**Task objective:** When a line of the records below contains the string "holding", copy that whole line.

**Dataset items:**
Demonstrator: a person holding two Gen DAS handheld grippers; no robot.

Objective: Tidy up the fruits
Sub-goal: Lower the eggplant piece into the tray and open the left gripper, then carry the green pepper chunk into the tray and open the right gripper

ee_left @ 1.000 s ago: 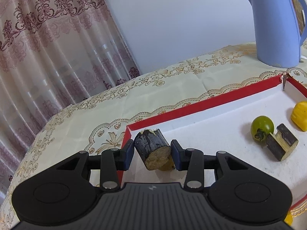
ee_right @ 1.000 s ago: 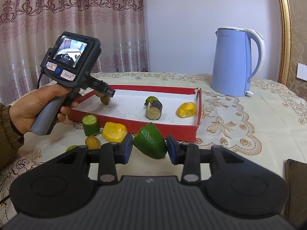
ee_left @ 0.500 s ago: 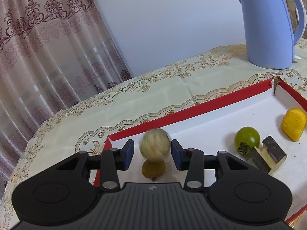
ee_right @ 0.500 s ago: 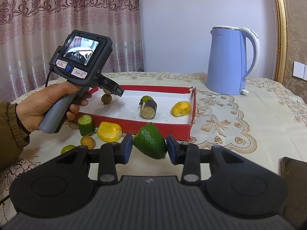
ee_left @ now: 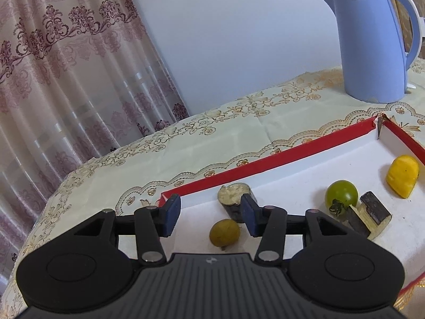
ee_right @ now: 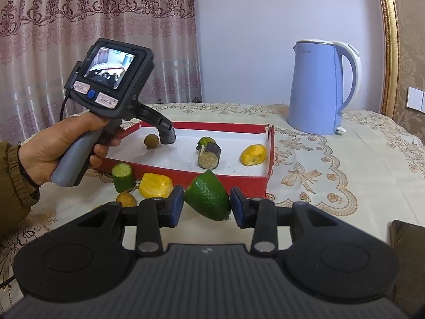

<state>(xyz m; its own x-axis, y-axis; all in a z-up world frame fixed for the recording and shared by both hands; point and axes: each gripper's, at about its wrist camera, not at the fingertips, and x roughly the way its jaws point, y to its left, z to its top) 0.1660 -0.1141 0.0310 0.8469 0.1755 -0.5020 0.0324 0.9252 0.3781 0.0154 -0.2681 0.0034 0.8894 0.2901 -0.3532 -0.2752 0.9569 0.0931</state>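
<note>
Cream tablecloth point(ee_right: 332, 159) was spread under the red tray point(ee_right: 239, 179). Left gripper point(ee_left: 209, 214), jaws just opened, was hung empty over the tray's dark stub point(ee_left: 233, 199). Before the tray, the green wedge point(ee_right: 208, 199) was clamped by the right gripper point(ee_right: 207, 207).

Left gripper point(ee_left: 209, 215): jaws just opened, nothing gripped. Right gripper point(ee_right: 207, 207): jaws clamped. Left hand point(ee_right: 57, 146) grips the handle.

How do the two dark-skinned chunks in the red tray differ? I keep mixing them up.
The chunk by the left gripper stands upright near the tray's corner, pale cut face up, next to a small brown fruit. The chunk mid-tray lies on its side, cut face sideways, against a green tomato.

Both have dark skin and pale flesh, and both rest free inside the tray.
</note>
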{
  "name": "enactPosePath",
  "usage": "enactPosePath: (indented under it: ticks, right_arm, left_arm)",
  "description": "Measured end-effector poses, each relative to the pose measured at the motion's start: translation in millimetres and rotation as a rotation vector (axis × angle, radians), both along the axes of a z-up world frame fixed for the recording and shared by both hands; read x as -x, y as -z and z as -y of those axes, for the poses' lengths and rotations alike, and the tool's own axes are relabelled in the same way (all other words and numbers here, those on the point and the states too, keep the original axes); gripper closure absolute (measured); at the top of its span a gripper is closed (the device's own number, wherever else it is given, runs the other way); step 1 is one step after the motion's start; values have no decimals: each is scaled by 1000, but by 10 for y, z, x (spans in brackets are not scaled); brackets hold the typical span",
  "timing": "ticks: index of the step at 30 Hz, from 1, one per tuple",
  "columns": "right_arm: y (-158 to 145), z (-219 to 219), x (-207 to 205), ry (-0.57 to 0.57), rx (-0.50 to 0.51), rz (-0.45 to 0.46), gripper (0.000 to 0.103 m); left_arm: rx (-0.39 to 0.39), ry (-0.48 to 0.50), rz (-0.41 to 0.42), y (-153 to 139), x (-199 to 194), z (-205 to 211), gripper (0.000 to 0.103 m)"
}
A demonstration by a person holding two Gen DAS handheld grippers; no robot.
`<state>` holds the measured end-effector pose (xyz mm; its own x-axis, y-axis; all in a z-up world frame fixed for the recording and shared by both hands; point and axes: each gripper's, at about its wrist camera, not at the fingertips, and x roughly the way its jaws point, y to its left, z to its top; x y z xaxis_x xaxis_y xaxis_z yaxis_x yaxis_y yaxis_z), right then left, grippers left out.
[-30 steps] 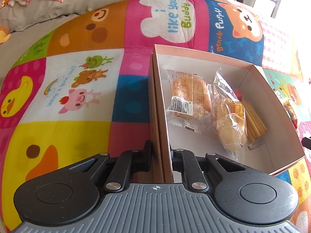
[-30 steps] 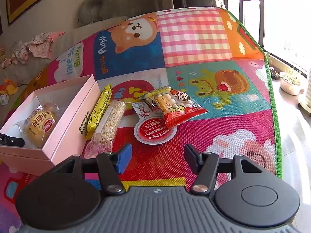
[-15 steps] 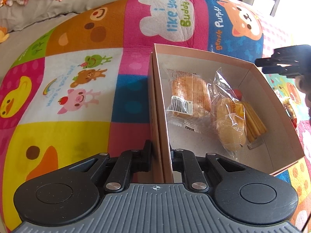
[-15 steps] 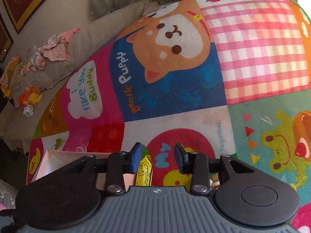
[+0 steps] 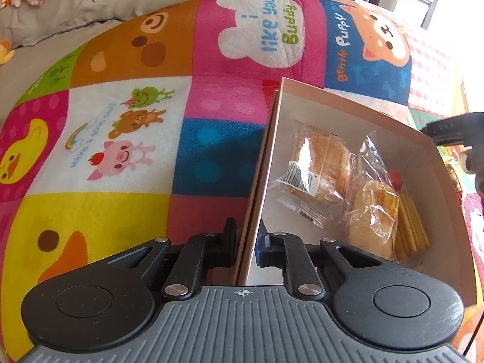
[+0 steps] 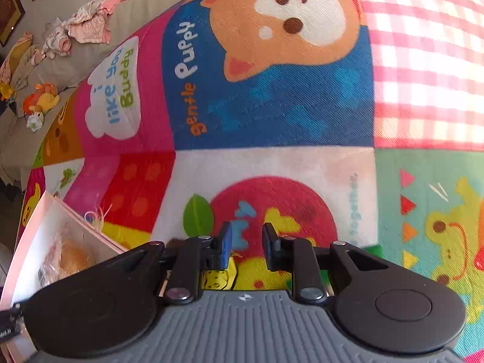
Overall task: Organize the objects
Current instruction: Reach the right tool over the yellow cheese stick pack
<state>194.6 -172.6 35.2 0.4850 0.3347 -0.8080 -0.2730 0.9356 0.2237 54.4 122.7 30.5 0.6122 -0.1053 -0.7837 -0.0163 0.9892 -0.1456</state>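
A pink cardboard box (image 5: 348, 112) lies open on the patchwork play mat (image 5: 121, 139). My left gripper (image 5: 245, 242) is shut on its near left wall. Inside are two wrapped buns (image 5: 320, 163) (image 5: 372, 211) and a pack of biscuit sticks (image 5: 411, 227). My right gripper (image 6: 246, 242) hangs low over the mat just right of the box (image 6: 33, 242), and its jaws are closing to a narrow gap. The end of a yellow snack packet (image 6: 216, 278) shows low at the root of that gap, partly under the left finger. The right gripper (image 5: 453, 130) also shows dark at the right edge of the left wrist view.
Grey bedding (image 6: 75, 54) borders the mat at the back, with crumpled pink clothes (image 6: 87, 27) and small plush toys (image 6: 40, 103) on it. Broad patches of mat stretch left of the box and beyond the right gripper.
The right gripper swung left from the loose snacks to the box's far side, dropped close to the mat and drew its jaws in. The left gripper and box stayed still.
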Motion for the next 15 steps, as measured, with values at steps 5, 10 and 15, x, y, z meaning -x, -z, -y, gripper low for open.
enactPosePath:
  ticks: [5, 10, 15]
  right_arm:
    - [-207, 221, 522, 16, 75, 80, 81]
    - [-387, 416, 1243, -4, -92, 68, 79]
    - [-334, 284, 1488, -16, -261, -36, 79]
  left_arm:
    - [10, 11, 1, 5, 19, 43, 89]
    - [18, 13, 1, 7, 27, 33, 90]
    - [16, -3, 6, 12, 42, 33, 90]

**Exercise output:**
Demonstrator: a person holding two Gen DAS handheld grippers; no robot.
A demonstration by a person holding two Gen DAS handheld grippers; no robot.

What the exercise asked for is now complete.